Note each line in the data below that holds "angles", and copy it.
========================================================================
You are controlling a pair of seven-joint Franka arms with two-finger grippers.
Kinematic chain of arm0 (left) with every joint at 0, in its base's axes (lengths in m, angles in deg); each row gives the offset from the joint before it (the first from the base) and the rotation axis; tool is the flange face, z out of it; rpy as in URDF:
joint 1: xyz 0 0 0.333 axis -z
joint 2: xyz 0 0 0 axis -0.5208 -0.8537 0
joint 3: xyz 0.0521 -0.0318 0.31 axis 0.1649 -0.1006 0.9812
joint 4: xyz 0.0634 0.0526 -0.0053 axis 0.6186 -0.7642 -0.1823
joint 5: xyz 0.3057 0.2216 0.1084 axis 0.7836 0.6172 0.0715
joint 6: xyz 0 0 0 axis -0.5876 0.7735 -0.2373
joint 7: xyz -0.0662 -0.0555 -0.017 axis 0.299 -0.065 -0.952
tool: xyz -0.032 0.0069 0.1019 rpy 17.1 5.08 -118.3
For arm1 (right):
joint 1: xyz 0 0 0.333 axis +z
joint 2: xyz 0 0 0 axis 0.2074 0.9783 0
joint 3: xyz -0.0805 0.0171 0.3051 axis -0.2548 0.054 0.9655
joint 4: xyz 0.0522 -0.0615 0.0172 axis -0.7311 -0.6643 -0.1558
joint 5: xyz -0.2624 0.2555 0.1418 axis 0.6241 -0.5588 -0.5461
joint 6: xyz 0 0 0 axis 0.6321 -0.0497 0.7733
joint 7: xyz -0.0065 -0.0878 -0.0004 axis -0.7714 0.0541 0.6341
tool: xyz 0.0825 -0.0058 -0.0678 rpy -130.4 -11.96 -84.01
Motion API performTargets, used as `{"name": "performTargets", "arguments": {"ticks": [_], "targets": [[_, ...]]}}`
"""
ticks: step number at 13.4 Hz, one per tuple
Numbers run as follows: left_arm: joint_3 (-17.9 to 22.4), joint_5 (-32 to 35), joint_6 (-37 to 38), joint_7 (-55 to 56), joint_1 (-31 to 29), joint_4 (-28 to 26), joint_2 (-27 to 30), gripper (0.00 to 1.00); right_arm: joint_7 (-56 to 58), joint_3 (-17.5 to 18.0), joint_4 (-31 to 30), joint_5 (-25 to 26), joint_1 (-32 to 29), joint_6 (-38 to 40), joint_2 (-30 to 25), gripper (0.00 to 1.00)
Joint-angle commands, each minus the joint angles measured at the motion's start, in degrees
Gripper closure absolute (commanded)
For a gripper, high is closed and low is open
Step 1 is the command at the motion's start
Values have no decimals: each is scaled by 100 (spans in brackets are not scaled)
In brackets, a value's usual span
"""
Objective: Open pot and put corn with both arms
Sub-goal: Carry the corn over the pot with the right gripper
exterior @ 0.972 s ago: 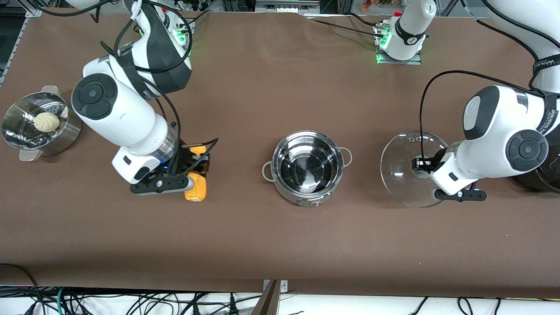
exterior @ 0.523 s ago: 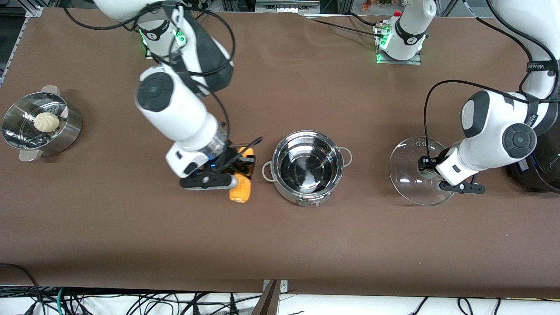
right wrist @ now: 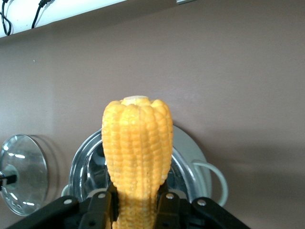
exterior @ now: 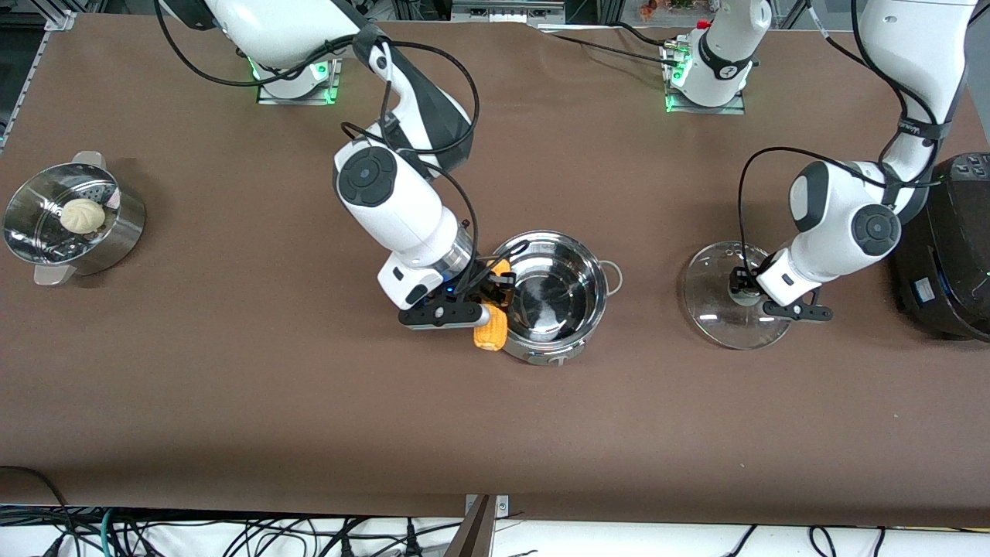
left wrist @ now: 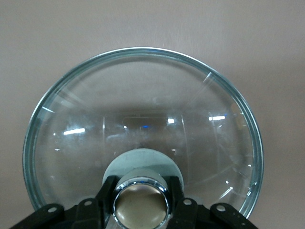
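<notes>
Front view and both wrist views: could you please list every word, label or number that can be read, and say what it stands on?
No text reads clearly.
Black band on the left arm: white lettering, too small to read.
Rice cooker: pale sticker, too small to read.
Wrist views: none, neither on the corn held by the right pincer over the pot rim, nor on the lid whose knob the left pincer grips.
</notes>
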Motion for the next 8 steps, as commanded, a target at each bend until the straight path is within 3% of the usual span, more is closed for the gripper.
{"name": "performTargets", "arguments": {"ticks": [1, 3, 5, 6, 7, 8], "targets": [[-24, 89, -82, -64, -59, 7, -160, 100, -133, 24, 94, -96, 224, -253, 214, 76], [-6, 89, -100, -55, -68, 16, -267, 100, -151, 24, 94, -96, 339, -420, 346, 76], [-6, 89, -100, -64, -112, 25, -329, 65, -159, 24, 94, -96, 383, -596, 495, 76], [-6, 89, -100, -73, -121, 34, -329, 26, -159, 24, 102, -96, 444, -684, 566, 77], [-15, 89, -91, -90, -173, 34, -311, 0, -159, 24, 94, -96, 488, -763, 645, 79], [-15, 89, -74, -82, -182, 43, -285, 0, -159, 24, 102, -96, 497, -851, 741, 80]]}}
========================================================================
▶ **TASK ANSWER**:
Kinematic chain of arm0 (left) with every joint at 0, in its base's axes (lengths in m, angles in deg); each row gives the offset from the joint before it (the first from the base) and the rotation axis; tool is the flange face, z out of it; rpy as in URDF:
Joint-angle commands, each minus the joint angles measured at the motion's start, in degrees

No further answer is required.